Tag Archives: gluten free

Lifestyle Nutrition

How To Keep Your Gut Happy On Your Summer Vacation

digestive issues - keeping your gut happy

Nothing ruins a vacation faster than having to spend all of your time in the bathroom. Severe digestive issues keep you stuck indoors and miserable for days after it’s ended. Then you spend the rest of the time wondering if it’s really over.

Keeping your gut happy is key, and it actually starts way before you even pack your suitcase.

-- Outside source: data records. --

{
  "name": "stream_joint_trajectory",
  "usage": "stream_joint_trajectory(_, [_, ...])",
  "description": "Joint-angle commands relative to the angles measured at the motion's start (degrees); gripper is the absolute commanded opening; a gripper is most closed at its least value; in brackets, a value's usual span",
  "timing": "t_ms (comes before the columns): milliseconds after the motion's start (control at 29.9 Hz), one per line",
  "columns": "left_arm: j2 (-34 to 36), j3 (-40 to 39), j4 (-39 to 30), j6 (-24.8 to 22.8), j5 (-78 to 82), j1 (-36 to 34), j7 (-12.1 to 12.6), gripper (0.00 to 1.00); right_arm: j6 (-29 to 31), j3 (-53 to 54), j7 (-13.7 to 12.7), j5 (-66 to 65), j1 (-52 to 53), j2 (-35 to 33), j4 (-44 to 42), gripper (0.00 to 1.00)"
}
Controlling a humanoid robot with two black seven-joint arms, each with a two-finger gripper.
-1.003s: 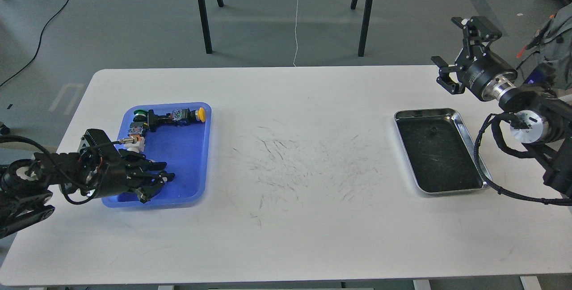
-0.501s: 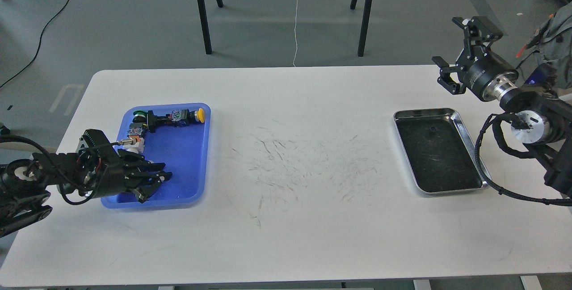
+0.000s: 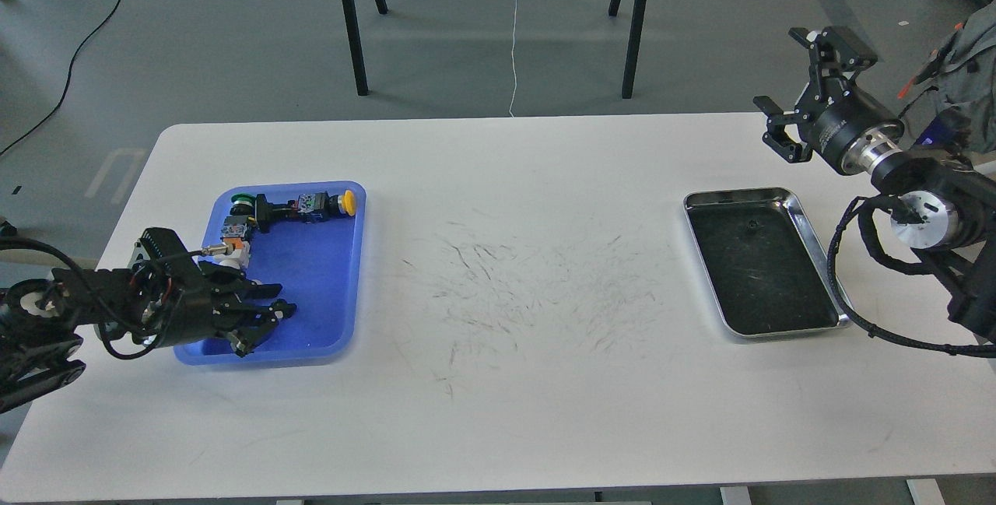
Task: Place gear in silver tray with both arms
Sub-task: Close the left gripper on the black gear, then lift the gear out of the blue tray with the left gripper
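The silver tray (image 3: pixel 759 271) lies on the right of the white table, its dark floor bare except for a small dark speck near the far end. My right gripper (image 3: pixel 801 85) is open and empty, raised beyond the tray's far right corner. My left gripper (image 3: pixel 268 314) reaches into the near left part of the blue tray (image 3: pixel 327 271), low over its floor, with its fingers apart. I cannot pick out the gear. A white part (image 3: pixel 233 256) shows just behind the left gripper, partly hidden by it.
The far end of the blue tray holds several parts: a yellow-capped push button (image 3: pixel 342 201), a green-ringed piece (image 3: pixel 243 198) and a metal sensor (image 3: pixel 220 248). The scratched table middle (image 3: pixel 529 287) lies between the two trays. Black stand legs (image 3: pixel 354 22) rise beyond the table.
The left gripper has drawn slightly left and lower within the blue tray. The right arm holds its pose. The whole view has shifted a little.
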Motion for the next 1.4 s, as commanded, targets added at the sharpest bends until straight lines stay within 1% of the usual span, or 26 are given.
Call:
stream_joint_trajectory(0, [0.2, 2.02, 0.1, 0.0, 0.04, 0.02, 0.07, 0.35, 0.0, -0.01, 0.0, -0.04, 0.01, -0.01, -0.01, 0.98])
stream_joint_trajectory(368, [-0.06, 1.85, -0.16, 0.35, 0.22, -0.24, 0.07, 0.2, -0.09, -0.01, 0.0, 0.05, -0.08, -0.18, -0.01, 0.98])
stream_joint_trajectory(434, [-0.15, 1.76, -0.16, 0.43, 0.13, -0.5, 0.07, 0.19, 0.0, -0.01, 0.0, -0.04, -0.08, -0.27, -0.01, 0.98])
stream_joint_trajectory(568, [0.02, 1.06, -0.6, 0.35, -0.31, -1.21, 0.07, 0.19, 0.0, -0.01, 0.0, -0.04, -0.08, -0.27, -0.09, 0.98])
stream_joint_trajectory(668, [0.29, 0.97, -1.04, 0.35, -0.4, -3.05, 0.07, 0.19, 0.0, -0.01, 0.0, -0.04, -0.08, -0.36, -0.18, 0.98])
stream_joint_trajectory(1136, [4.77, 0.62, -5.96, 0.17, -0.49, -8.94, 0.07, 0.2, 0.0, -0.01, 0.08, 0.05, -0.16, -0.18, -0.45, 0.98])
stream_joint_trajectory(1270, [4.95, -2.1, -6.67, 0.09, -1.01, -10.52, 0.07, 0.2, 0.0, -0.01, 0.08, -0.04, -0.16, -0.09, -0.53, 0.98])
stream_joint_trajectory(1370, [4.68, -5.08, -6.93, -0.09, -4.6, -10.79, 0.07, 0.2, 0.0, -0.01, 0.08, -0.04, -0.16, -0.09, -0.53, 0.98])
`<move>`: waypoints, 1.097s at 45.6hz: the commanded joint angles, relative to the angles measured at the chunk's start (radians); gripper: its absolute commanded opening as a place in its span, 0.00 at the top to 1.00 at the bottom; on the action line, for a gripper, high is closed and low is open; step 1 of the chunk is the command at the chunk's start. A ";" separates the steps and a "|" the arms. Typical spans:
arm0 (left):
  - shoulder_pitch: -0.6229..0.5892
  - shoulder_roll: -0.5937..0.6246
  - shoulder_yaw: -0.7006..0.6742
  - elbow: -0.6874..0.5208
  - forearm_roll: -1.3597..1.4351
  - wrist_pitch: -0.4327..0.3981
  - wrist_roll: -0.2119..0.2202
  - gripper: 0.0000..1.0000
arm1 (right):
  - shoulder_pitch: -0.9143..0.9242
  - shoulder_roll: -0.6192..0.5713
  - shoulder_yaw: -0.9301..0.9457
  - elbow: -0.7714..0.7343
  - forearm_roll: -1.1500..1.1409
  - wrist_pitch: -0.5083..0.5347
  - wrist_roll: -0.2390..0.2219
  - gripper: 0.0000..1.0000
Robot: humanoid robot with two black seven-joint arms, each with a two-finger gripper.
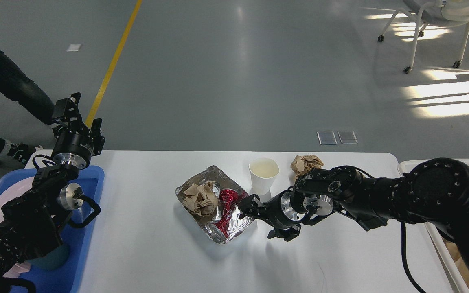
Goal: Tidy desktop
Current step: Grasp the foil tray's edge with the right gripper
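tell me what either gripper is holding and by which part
Left gripper holds nothing. Right gripper is at the foil tray's right rim; whether it grips cannot be told.
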 commanded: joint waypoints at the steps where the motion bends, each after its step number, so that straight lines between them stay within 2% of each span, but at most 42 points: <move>1: 0.000 -0.001 0.000 0.000 0.000 0.000 0.000 0.03 | -0.024 0.023 0.000 -0.031 -0.001 -0.002 0.002 0.00; 13: 0.000 0.000 0.000 0.000 0.000 0.000 0.000 0.03 | -0.046 0.052 -0.005 -0.046 -0.003 -0.097 0.000 0.02; 15: 0.000 -0.001 0.000 0.000 0.000 0.000 0.000 0.03 | -0.046 0.052 -0.005 -0.045 -0.003 -0.101 0.000 0.06; 20: 0.000 -0.001 0.000 0.000 0.000 0.000 0.000 0.03 | -0.046 0.053 -0.003 -0.040 -0.003 -0.099 0.000 0.30; 26: 0.000 0.000 0.000 0.000 0.000 0.000 0.000 0.03 | -0.056 0.054 0.000 -0.032 0.000 -0.099 0.000 0.73; 29: 0.000 0.000 0.000 0.000 0.000 0.000 0.000 0.03 | -0.061 0.054 0.000 -0.032 0.000 -0.099 0.000 0.83; 35: 0.000 -0.001 0.000 0.000 0.000 0.000 0.000 0.03 | -0.064 0.055 -0.003 -0.035 -0.003 -0.099 0.002 0.89; 39: 0.000 -0.001 0.000 0.000 0.000 0.000 0.000 0.03 | -0.064 0.054 -0.005 -0.034 -0.005 -0.097 0.002 1.00; 50: 0.000 0.000 0.000 0.000 0.000 0.000 0.000 0.03 | -0.049 0.052 -0.003 -0.023 -0.008 -0.087 0.006 1.00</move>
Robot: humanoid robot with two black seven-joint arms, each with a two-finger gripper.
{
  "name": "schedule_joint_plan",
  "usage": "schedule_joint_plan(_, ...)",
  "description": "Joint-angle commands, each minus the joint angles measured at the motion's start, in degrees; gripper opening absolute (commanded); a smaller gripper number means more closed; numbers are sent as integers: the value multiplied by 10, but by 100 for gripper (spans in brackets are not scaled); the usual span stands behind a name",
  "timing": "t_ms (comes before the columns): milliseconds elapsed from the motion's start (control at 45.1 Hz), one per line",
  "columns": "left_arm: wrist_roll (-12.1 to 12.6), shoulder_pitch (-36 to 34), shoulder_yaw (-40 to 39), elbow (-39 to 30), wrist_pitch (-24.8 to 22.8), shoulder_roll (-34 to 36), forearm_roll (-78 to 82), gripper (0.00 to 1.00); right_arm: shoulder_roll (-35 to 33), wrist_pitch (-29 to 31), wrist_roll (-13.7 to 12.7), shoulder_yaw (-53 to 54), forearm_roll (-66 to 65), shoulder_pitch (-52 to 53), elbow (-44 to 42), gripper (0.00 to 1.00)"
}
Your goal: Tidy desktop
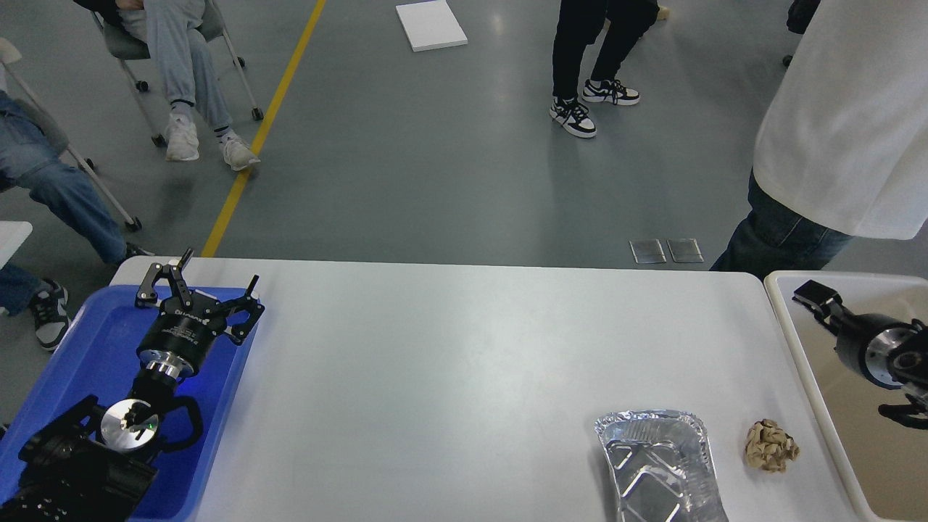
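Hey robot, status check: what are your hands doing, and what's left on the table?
Left gripper open, empty, over blue tray. Right gripper over cream bin, state unclear. Desktop holds foil tray and crumpled paper ball. Nothing blocking.

Blue tray (87, 348), glossy white desktop (464, 362), silver foil container (656, 464).

Left arm raised from lower left edge, wrist angled up and slightly right; left gripper (205, 279) held with fingers spread wide, nothing between them. Right arm seen entering at right edge; right gripper (815, 296) viewed dark, finger spacing not discernible.
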Motion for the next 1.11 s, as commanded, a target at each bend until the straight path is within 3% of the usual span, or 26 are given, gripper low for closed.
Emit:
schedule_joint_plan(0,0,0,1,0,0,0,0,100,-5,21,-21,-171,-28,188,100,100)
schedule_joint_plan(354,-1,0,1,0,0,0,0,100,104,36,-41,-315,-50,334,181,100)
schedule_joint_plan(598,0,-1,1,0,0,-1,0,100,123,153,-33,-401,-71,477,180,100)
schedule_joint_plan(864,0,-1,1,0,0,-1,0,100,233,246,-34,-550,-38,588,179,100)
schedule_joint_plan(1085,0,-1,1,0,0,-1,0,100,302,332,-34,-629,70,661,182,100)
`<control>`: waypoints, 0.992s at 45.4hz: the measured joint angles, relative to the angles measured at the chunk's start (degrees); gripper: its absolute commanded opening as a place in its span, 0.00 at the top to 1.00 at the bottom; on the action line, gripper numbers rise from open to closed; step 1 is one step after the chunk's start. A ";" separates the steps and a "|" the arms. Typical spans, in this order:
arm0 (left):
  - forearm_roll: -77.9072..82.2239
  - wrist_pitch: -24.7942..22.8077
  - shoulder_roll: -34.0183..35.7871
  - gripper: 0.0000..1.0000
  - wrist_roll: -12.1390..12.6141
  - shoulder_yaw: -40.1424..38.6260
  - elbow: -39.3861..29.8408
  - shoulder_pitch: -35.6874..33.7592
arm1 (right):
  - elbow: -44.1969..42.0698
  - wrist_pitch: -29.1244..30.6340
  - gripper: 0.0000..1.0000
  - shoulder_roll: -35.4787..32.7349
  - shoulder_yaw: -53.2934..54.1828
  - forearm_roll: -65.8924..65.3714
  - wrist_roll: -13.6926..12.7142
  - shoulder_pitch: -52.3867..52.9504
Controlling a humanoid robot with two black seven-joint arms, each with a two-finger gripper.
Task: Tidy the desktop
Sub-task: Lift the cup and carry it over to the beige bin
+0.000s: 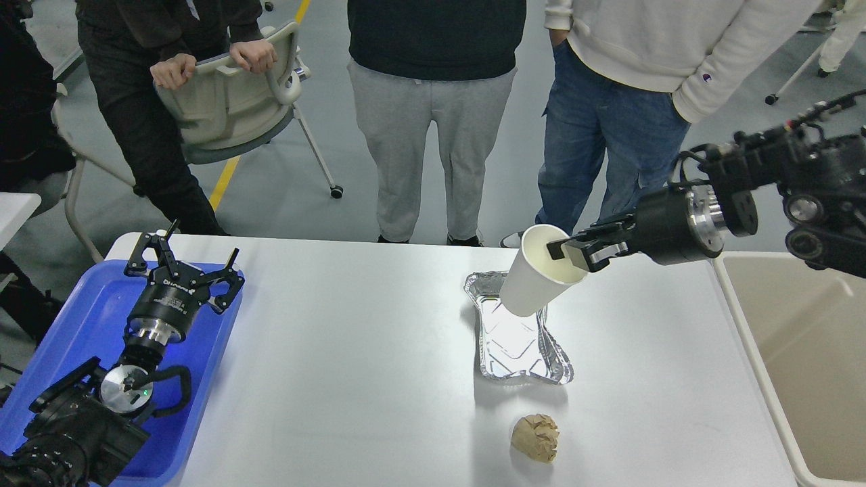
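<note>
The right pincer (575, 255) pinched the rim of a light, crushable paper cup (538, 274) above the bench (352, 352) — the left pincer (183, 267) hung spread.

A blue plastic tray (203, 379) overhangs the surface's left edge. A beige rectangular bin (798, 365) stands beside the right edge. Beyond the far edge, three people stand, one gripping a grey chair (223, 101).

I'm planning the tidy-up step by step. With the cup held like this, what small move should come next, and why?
Probably swing the right gripper right toward the bin. It pinches the cup by its rim, tilted above the foil tray, and the bin lies beside that arm.
</note>
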 measured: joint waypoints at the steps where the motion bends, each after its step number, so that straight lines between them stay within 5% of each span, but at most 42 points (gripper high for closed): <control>1: 0.00 0.00 0.00 0.00 0.00 0.00 0.00 0.00 | -0.38 -0.13 1.00 -0.42 0.02 0.03 0.00 -0.32; 25: 0.08 0.00 -0.07 0.00 0.00 0.00 0.00 0.00 | -21.05 -12.13 1.00 -15.15 2.65 19.05 0.16 -21.34; 45: 0.00 0.00 -0.02 0.00 0.00 0.00 0.02 0.01 | -46.19 -19.81 1.00 -10.34 3.12 56.86 -0.30 -45.60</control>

  1. A healthy diet with plenty of dietary fiber and water will clear your digestive system and keep things regular. A few weeks before your vacation, you want to add some extra fiber to your diet. Oatmeal, chia seeds and celery are easy ways to naturally increase fiber, and as a bonus, they help lower cholesterol. Vacation often means fast food that’s high in fat and sugar, so keep that fiber in check to keep things moving.
  2. Probiotics will help to increase the amount of good bacteria to maintain healthy intestinal flora. We need a lot of good bacteria in the intestines to break down food. This ensures we absorb all the good stuff we’re eating. When there is a disruption in this system, things like fungus (candida) can flourish, causing bloating and other unpleasant symptoms. You can also add fermented foods, like pickles, sauerkraut, and miso to your diet daily to get the naturally occurring probiotics present in these foods.
  3. Eliminating dairy helps to reduce the body’s production of mucous. Mucous forms in your respiratory system and can cause infections, but it also forms in the gut. When it does, it prevents food from absorbing properly and can speed up the digestive system. Food is then eliminated before it is completely broken down, causing gas and bloating, as well as irritating the bowels.
  4. Drink bottled water and avoid iced drinks if possible. Ice is directly handled frequently and by numerous people where the weather is warm, and the tourists plentiful. Utensils and/or hands that are not clean frequently and can transfer food borne diseases easily. In countries where the water is not potable, ice should be avoided as there is no guarantee that the water is purified.
  5. Reducing stress is vital to gut health. Stress can wreak havoc on your digestive system, causing diarrhea and dreaded constipation. Balance getting enough sleep and being active to keep your digestive system moving.

If you end up getting sick, avoid over the counter anti-vomiting or anti-diarrhea medications. These only temporarily stop the symptoms, which is trying to physically purge the virus/bacteria out of your system. Resting and staying hydrated (even if it keeps coming up) will help your body fight off the illness.

Chronic digestive issues include frequent constipation, diarrhea, excess gas and bloating, acid reflux, and abdominal pain, especially after eating. There are many reasons for chronic digestive issues, like poor diet, frequent use of antibiotics and/or NSAIDS, inefficient waste removal or an imbalance in intestinal flora, just to name a few.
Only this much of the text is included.